They were the Mutt and Jeff of the New London High School science department. Chemistry teacher Solomon Gordon was short round and placid while A. Jerome Goodwin, who taught physics, was tall, spare, and sharp. I had more in common with Mr. Gordon, height, shape, and religion, than I did with the Swamp Yankee Mr. Goodwin but, when faced with choosing a required science course in my senior year, I elected to take physics. While I would have been more comfortable with Mr. Gordon, chemistry is conceptual and invisible On the other hand the classical physics taught by Mr. Goodwin was mechanics and visible.
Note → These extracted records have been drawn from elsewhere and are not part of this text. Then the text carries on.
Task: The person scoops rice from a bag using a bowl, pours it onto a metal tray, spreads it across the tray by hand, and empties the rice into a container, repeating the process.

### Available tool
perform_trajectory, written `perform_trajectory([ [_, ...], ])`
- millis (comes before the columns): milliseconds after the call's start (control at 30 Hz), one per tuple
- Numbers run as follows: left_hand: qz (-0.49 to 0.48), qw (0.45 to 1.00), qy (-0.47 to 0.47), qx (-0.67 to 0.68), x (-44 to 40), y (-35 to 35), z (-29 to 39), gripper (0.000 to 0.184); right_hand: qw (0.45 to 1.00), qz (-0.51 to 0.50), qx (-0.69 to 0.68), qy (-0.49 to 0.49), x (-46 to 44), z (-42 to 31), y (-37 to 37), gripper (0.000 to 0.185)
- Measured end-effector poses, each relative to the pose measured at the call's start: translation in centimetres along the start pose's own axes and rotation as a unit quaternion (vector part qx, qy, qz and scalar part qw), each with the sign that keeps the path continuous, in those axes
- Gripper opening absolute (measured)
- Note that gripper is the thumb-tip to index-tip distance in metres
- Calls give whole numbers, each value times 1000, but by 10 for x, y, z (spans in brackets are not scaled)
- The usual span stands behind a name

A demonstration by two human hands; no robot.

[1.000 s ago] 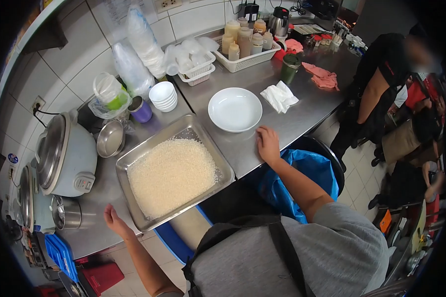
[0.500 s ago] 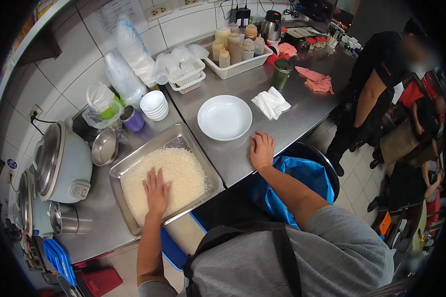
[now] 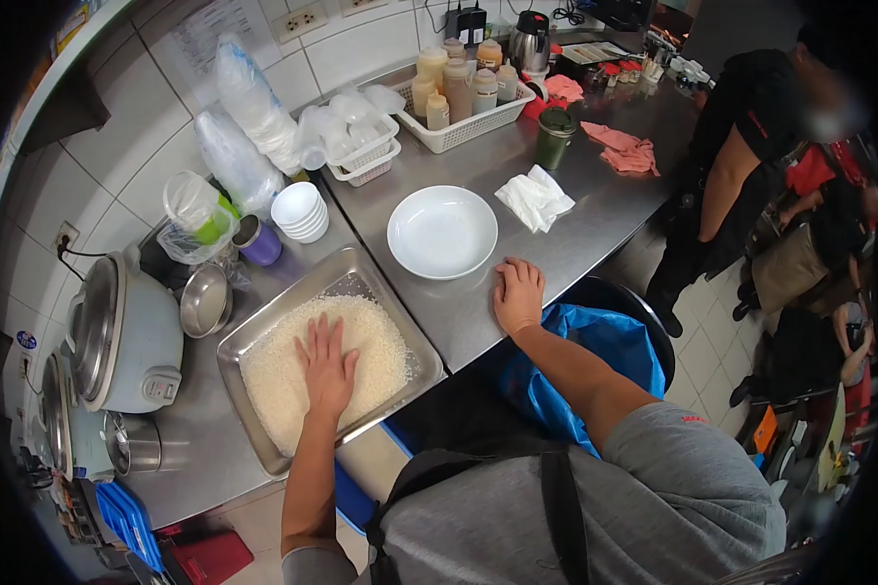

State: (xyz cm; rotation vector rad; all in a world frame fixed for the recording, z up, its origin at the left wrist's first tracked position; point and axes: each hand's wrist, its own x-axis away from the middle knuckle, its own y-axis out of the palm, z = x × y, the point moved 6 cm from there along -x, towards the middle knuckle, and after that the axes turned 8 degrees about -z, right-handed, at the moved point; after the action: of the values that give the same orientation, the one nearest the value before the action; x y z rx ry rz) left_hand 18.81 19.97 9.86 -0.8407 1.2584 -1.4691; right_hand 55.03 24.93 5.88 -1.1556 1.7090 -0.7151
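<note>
My left hand (image 3: 328,369) lies palm down on a bed of uncooked white rice (image 3: 376,336), its fingers spread. The rice is heaped in a rectangular metal tray (image 3: 422,359), with scattered grains along the tray's far end. On the steel counter (image 3: 456,327), near its front edge, rests my right hand (image 3: 519,295), palm down with nothing visible in it. A shallow white bowl (image 3: 442,232) sits just beyond that hand, not touching it. Beside the bowl is a crumpled white napkin (image 3: 536,200).
Left of the tray are a rice cooker (image 3: 132,331), a metal bowl (image 3: 206,300), a purple cup (image 3: 259,240) and stacked white bowls (image 3: 300,212). Behind stands a basket (image 3: 468,127) of squeeze bottles. A blue-lined bin (image 3: 605,361) is below my right arm. A person (image 3: 722,166) stands at right.
My left hand has shifted slightly right and away from me across the rice, its fingers now more spread. My right hand stays on the counter. The view has moved a little.
</note>
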Motion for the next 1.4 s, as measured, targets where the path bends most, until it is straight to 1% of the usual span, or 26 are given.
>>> perform_trajectory([
  [67, -11, 1000, 14, -7, -8, 14, 2, 58, 1000, 0, 9, -3, 0, 0, -1, 30],
  [100, -20, 999, 20, -47, -11, 20, 2, 56, 1000, -3, 11, -6, -1, -1, -1, 29],
  [433, -17, 999, -3, -50, -29, 31, -2, 56, 999, 16, 21, -34, -1, -2, 1, 27],
  [633, -37, 998, 1, -53, -25, 32, -4, 58, 999, 22, 17, -29, -2, -1, 2, 27],
  [733, -47, 997, -11, -62, -30, 36, -4, 58, 999, 15, 24, -26, -2, -2, 1, 27],
  [933, -46, 997, -40, -45, -58, 42, 1, 58, 1000, 13, 14, -24, -2, 1, 3, 29],
  [1033, -53, 997, -63, -4, -70, 42, 2, 57, 1000, 8, 15, -23, -3, -1, 2, 28],
  [1200, -61, 995, -82, -7, -85, 47, -1, 58, 999, 10, 21, -22, -2, 0, 2, 25],
  [1333, -52, 995, -85, 4, -87, 48, -2, 56, 1000, 5, 24, -17, -3, 0, 2, 26],
  [1400, -62, 993, -93, 27, -81, 50, 1, 56, 1000, 7, 16, -22, -3, -1, 2, 27],
])
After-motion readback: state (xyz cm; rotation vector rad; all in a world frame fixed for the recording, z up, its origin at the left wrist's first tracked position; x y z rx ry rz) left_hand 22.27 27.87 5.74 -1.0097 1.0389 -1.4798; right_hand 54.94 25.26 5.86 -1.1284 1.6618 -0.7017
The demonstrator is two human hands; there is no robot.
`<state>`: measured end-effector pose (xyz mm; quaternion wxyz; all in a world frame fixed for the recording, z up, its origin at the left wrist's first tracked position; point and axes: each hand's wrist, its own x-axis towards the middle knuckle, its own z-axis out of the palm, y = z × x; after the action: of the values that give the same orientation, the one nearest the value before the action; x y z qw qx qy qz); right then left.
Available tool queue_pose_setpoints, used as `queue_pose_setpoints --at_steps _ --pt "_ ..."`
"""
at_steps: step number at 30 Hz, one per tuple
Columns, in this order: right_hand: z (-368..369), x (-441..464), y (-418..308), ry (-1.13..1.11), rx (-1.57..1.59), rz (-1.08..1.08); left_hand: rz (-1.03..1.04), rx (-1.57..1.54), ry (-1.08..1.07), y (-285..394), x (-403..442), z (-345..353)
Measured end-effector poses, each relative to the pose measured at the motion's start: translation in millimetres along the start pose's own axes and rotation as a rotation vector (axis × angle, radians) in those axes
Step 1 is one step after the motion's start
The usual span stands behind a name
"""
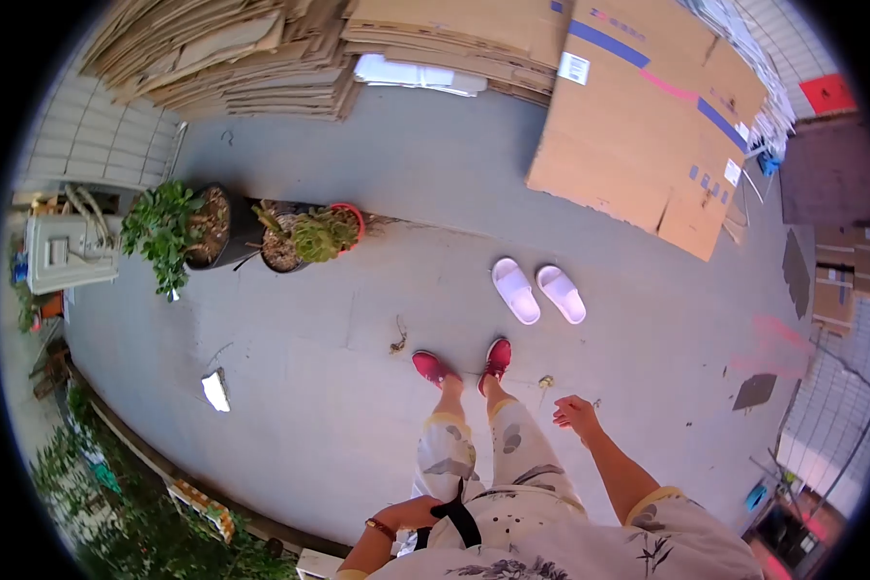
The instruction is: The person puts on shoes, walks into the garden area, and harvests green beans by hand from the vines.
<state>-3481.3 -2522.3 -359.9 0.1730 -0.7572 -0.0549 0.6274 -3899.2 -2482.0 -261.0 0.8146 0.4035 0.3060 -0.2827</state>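
Outdoor yard or terrace used for storage, exact type not determinable. Evidence of the setting: a bare grey paved floor [290, 416]; stacks of flattened cardboard [300, 72] along the far side, with a large printed carton sheet [648, 116] beside them; potted plants [217, 227] standing on the paving; an outdoor air-conditioning unit [72, 253] at the left; leafy greenery [135, 493] behind a low curb [145, 440]; wire mesh panels [831, 411] at the right; and a pair of slippers [538, 292] on the floor.

Pale pink slippers [538, 290], red shoes [465, 366], blue-striped brown cardboard [638, 126]
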Motion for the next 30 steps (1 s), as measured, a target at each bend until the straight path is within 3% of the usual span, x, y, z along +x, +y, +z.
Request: queue_pose_setpoints --at_steps 4,8,11,13,15,18,20,22,23,25,28,29,30 --pt "-41.2 -19.3 55.3 -0.01 0.001 0.088 -0.124 0.072 -0.05 60.5 9.1 -1.0" --pt "-86.2 -19.9 107.2 0.087 0.018 0.168 0.112 0.127 -0.066 92.1 32.6 -14.4" --pt "-108.8 -12.0 105.7 0.217 0.137 0.185 -0.145 -0.321 -0.023 170.0 26.5 -54.2" --pt "-117.7 -5.3 101.3 0.275 0.222 0.191 0.161 -0.565 0.165 181.9 30.6 -93.4" --pt "-120.2 -2.9 86.1 0.254 0.266 0.181 0.269 -0.697 0.517 191.9 49.3 -128.9" --pt "-109.3 -5.6 54.4 0.215 0.325 0.175 0.02 -0.498 0.773 246.5 63.1 -164.6" --pt "-96.2 -8.8 33.8 0.188 0.342 0.147 -0.053 -0.384 0.84 244.5 82.9 -196.9" --pt "-74.7 -6.2 41.3 0.217 0.172 -0.036 -0.117 -0.315 0.898 231.7 109.7 -222.3" --pt "-63.0 -1.0 50.6 0.36 -0.19 -0.239 -0.132 -0.291 0.926 228.0 125.7 -239.8" --pt "-42.3 -6.5 16.9 0.392 -0.2 -0.279 -0.149 -0.231 0.995 238.2 153.7 -284.2" --pt "-6.7 19.3 -8.1 0.275 -0.304 -0.238 -0.151 0.045 1.049 229.7 205.3 -343.8" --pt "7.0 19.0 -27.3 0.232 -0.392 -0.236 -0.185 0.381 1.094 193.1 234.0 -381.5" --pt "10.4 34.0 -39.6 0.204 -0.487 -0.242 -0.192 0.556 1.162 203.3 262.0 -388.2"
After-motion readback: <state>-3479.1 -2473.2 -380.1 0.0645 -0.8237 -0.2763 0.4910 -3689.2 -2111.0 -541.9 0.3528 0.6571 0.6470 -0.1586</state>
Two years earlier I was in my sophomore year and found myself in Miss Maura Sullivan’s Modern European History class. She was no nonsense, demanding, and no one’s fool. I found that out when I tried when I tried to bamboozle her with my esoteric, yet disorganized, cornucopia of historical knowledge on the essay questions on my first test.
The test grade, a B- which brought a smile, was on the first page. The grin quickly turned to a grimace when I looked a page two and saw a neatly printed note in red ink, “Mr. Rocketto, see me!” My classmates went off to lunch while I sat in a straight backed chair next to her desk and subjected to the most terrifying interrogation of my young life.
Miss Sullivan began by telling me she thought I was a bright young man with a broad and deep knowledge of history, a positive start which sparked a brief silent sigh of relief. Then the other shoe dropped. Seeing right through me she went on to accurately note that I was disorganized, lazy, and lacked academic discipline. She told me I had great potential and would not put up with any slackness on my part and if she saw any after this little chat, woe betide me.
I left the room under her spell for she was one of the great motivators and teachers I ever had. She may have regretted the conversation because for the next two years I was sitting in her classroom for two classes every day, Ancient History, United States History, World History, and The Renaissance to the French Revolution. In all I spent a quarter of my high school years in her classroom.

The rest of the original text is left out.